Meeting minutes
New Issue Triage
New PR Triage
WPT Open PRs
jcraig: Giacomo, are you ready for me to merge the ones that are ready?
giacomo-petri1: one is not complete and requires further discussion
jcraig: I'll do that (merge the ones that are ready)
scott: The "figure-name-no-figcaption" (WPT #49647) needs review
Deep Dive planning
jcraig: no deepdives currently scheduled; what about the whitespace deepdive?
melsumner: the whitespace deepdive is waiting to be scheduled
[\[AriaNotify\] Naming for the priority property](w3c/aria#2333 )

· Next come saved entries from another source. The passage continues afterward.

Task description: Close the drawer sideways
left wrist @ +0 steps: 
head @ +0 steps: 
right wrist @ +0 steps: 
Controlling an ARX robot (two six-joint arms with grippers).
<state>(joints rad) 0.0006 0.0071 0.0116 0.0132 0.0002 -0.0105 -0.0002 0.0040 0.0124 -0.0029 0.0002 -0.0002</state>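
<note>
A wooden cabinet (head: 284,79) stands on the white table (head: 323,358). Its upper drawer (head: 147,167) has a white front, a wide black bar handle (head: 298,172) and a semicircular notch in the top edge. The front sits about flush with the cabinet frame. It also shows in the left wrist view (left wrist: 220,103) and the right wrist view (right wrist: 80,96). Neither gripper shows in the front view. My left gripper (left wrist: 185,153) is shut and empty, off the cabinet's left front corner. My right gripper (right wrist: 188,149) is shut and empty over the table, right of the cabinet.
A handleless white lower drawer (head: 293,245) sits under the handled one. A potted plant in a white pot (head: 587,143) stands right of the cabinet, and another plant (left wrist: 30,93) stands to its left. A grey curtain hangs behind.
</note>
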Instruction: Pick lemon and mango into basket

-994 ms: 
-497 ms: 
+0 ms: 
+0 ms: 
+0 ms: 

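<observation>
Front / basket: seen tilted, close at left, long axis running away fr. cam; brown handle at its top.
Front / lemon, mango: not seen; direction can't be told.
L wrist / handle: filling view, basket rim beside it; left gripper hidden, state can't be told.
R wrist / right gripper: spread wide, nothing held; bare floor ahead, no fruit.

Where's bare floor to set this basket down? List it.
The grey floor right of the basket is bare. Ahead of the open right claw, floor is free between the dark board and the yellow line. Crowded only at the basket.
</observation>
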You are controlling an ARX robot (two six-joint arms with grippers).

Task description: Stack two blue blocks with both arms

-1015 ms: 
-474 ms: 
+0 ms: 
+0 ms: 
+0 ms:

alisonmaher: we discussed this one; some of the naming for the property is being discussed, e.g., using "high" or "low". I like the idea of "normal" and seen it used in other APIs such as grid. Curious what others think before we finalize those names
jcraig: sounds good to me
jamesn: does anyone object to "high" and "normal"?
scott: could there be confusion around what "normal" means (not an objection)
jamesn: similar concerns have come up around the "disabled" property
jamesn: if we're anticipating disagreement, could we use "default"?
jcraig: these are technical terms for "non-human constructs"; can have that discussion when it comes up. Visual descriptions such as "did you see the movie" are not usually problematic
<melsumner> FWIW I think I'm saying, have a prepped statement and respond with it, I don't think it's productive to engage in those kinds of conversations in this context.
jamesn: consensus has been reached on "high" and "normal" (see ARIA #2333)
Consider ariaNotify being named a more general accessibility notification in HTML/DOM rather than an ARIA-specific mixin in the ARIA spec
alisonmaher: James C. brought up several topics; one is the naming for ariaNotify that was discussed in an issue linked by Clay. I'm open to renaming it (e.g., ATNotify may be unclear whereas ariaNotify is easier to type). The other open question is where this should live; currently in the ARIA spec but maybe this should live in the HMTL spec
jcraig: I get the spelling point; why wouldn't accessibilityNotify be as clear as ariaNotify?
… I agree that ATNotify would be ambiguous. Part of the reason I mentioned it (not ariaNotify) is that you can use it for a number of things that don't leverage ARIA, or use it in another host language, or another HTML feature. Number of scenarios that aren't ARIA specific
<jamesn> acj aaronlev
jamesn: I voice support for accessibilityNotify rather than ariaNotify. ARIA is used for many things, and it would be nice if it was reserved only for ARIA
aaronlev: I agree with ariaNotify; people thinking about accessibility will link it to ARIA and then look that up. It's a branding thing
… I think this is closer to what ARIA does, which does something specifically for assistive technologies
Clay: ARIA calls out accessible rich [internet] applications; is it valuable to call out ARIA?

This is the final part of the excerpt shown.